**Prompt**
Go through the data below and return each line where the string "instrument" appears.

**Data shown**

Start of Block

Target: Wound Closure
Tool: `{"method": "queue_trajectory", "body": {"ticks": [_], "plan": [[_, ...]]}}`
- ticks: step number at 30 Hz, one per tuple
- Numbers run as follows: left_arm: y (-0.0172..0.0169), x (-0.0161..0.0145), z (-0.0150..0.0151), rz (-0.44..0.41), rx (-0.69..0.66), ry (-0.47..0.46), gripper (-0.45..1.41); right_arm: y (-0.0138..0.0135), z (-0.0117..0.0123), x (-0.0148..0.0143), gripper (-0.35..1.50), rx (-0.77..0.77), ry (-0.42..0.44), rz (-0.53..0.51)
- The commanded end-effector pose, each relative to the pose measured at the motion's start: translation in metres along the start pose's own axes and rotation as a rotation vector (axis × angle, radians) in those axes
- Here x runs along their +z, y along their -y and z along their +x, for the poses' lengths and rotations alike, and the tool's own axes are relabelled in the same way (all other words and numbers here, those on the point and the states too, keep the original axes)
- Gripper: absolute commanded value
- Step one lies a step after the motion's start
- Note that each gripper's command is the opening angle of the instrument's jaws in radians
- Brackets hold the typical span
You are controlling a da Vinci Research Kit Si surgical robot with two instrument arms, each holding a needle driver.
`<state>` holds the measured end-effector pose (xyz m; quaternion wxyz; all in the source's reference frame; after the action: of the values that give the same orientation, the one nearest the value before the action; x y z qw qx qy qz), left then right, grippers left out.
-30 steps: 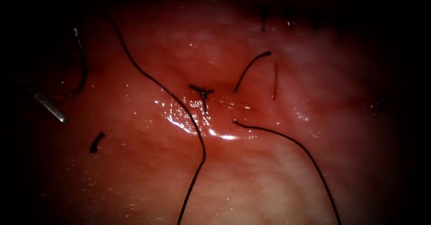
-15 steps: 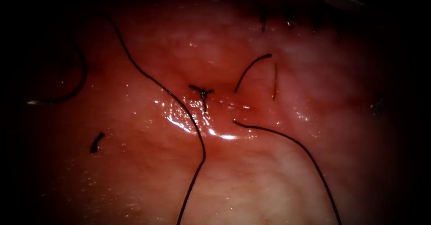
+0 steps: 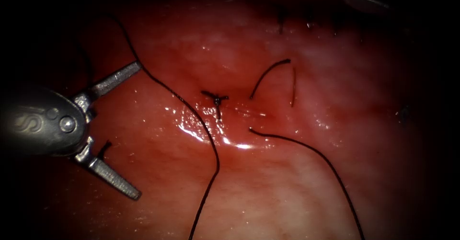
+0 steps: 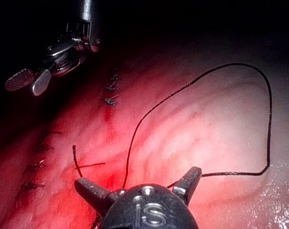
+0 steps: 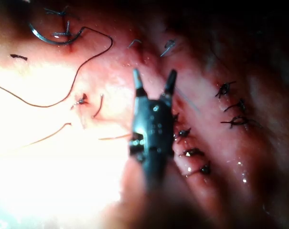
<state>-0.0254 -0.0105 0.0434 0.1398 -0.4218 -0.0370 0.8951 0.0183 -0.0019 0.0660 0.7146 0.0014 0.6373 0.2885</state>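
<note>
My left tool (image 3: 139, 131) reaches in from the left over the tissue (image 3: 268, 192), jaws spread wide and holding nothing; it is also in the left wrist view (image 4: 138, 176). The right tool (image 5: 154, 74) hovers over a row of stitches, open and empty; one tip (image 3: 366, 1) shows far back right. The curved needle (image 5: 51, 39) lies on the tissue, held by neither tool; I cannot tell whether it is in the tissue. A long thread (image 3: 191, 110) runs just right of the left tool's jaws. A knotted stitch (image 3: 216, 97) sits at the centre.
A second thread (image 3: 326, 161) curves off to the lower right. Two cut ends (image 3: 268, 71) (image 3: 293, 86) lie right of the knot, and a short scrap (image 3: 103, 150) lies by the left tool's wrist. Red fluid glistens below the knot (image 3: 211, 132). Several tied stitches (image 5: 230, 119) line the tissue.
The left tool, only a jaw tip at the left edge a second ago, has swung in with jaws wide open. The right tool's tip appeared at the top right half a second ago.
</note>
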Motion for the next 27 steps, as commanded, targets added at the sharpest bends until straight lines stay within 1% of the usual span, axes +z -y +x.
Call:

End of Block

**Solution to the problem**
- Note that each gripper's command is the opening angle of the instrument's jaws in radians
You are controlling a da Vinci Research Kit Si surgical robot with two instrument arms, each holding a needle driver.

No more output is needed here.